PayPal Chief Financial Officer Jamie Miller was appointed to the additional role of chief operating officer Tuesday as the digital payments business released a slew of announcements during an investors day presentation.
Miller was one of the first people CEO Alex Chriss appointed to his new management team after he took over leadership of the company in September 2023, and she has played a high-profile role in his ambitious plans to transform the company. Her new C-suite role was effective Tuesday.
Under that leadership, the San Jose, California-based company has unfurled a roadmap for change at the company formerly led by Dan Schulman, mapping out plans to make the business into more of a nexus for commerce between merchants and consumers, both digitally and in stores.
On Tuesday, the company also said that it was deepening ties to the payments arm of JPMorgan Chase, the largest U.S. bank, and to the payments technology company VeriFone.
With the expanded JPMorgan Payments tie, PayPal said it will bolster its business in Europe, particularly with merchants in the U.K., via its Fastlane checkout option that lets consumers tap a ‘guest’ checkout path powered by PayPal to pay without using passwords, after they’ve done so once at a given merchant. PayPal also plans to make more use of an international commerce platform operated by the bank.

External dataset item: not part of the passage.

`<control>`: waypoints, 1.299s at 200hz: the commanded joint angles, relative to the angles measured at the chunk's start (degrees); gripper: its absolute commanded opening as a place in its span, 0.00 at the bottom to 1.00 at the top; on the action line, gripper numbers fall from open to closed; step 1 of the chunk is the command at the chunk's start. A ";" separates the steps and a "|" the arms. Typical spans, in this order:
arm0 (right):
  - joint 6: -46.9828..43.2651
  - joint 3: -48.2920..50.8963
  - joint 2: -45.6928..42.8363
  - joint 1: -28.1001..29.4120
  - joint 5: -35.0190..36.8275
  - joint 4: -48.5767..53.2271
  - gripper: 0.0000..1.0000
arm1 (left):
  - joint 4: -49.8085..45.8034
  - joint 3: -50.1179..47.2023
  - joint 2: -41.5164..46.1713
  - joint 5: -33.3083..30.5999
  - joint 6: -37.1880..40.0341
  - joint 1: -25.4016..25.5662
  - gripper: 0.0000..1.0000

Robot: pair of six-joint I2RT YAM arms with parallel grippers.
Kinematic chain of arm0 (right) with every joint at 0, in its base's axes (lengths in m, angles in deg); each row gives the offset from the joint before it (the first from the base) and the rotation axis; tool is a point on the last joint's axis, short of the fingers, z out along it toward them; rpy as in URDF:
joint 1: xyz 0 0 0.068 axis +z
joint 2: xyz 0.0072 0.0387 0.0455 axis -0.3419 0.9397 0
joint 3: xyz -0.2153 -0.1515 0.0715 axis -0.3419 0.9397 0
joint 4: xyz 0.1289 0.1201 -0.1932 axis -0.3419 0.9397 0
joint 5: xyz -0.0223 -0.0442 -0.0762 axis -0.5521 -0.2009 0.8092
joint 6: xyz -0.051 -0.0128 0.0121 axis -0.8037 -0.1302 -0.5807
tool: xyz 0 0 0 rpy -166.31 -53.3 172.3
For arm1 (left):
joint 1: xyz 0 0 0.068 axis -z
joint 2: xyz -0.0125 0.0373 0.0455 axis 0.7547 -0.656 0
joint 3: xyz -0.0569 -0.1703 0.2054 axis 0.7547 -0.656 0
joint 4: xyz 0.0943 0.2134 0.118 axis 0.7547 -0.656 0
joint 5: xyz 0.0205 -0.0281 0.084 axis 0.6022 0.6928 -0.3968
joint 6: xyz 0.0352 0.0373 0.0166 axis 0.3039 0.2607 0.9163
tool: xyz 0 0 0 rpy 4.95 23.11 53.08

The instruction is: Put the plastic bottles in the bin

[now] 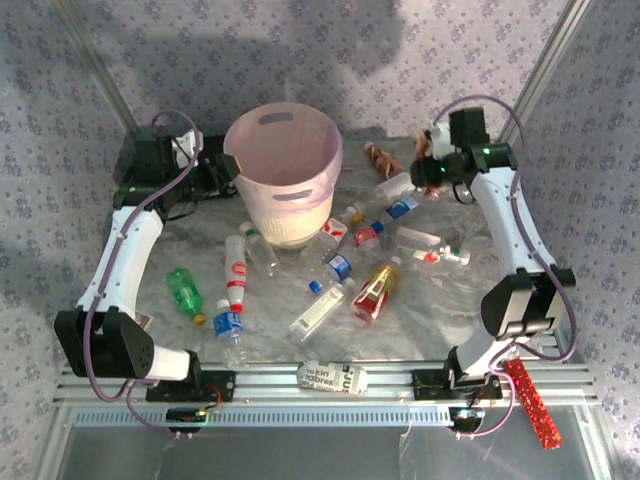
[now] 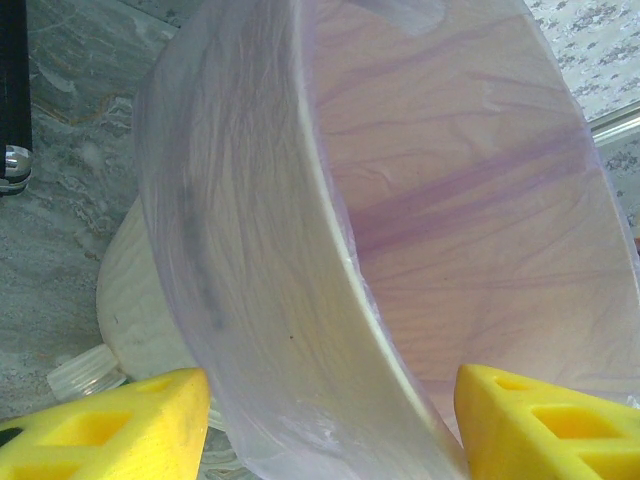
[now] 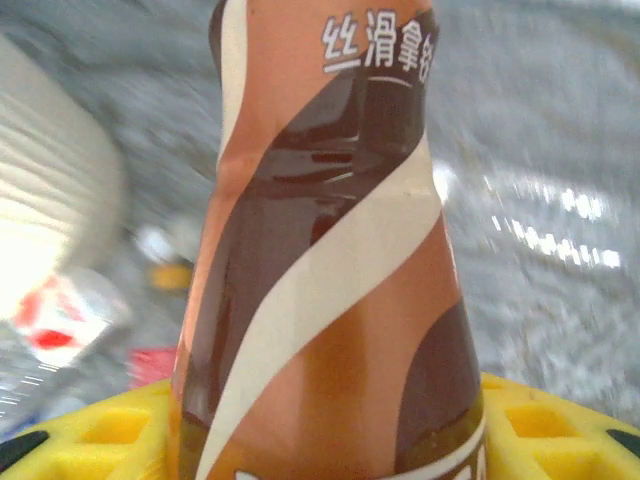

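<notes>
The pale pink bin (image 1: 285, 165) stands upright at the back centre, lined with a thin clear bag. My left gripper (image 1: 225, 165) is at its left rim. Its yellow fingers straddle the bin wall (image 2: 260, 250), one outside and one inside, and the left gripper (image 2: 333, 400) is open. My right gripper (image 1: 432, 165) hovers at the back right. The right gripper (image 3: 320, 430) is shut on a brown and cream bottle (image 3: 330, 250). Several plastic bottles lie in front of the bin, among them a green one (image 1: 184, 292), a yellow-red one (image 1: 376, 290) and a red-labelled one (image 1: 236, 268).
A flat white printed packet (image 1: 332, 377) lies on the front rail, and a red strip (image 1: 527, 400) hangs by the right base. A black case (image 1: 140, 160) sits behind the left gripper. Another brown item (image 1: 383, 158) lies right of the bin. Patterned walls enclose the table.
</notes>
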 commanded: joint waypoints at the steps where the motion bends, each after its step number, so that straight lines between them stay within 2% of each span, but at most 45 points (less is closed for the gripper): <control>1: 4.08 -8.86 0.11 7.45 1.39 1.06 0.36 | 0.32 -0.57 -0.40 -0.22 0.75 0.11 0.66; 22: 4.84 -18.74 4.66 16.57 3.59 0.37 0.36 | 1.23 -1.46 -0.52 -0.09 0.27 0.20 0.65; 47: 4.43 -29.56 11.51 24.44 4.61 0.82 0.35 | 1.84 -2.01 -0.97 0.11 -0.21 0.62 0.64; 78: 3.59 -45.57 23.02 30.29 4.93 4.50 0.35 | 1.95 -2.11 -0.82 0.13 -0.48 1.18 0.64; 95: 3.19 -50.58 28.10 31.77 5.54 5.27 0.35 | 1.95 -2.11 -0.78 0.16 -0.56 1.41 0.64; 162: 2.83 -50.35 34.38 32.53 7.80 2.82 0.40 | 1.61 -1.99 0.31 -0.61 -0.26 1.47 0.64; 243: 1.89 -48.96 34.99 31.96 6.89 2.98 0.72 | -0.59 -1.03 2.13 -2.43 0.75 1.23 0.65; 260: 1.45 -49.55 34.65 32.00 6.75 3.25 0.76 | -0.35 -0.93 1.75 -2.45 0.45 1.31 0.65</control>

“This expansion will demonstrate how both companies are united in their mission to scale innovation and redefine the global digital commerce experience,” PayPal said in a Tuesday press release.
PayPal’s Braintree unit, which offers digital payments services to large companies, will partner with VeriFone to offer an enhanced package of omnichannel payments tools to large retailers, grocery store chains, fast-food restaurants, entertainment outlets and other companies around the globe, the company said in a separate Tuesday release. That will include processing software and technology tools for “unified payments acceptance,” whether in-store or online, the companies said.
As part of the agenda presented during the investor event, the company contended that it will accelerate growth of its legacy checkout offering; scale its omnichannel payments services; improve its peer-to-peer payments tool Venmo; and attract more small and mid-sized businesses to its processing services.
The company suggested it will accelerate its transaction margin dollar growth from five percent last year to 10% or higher by sometime after 2027, according to the 224-slide presentation to investors and analysts.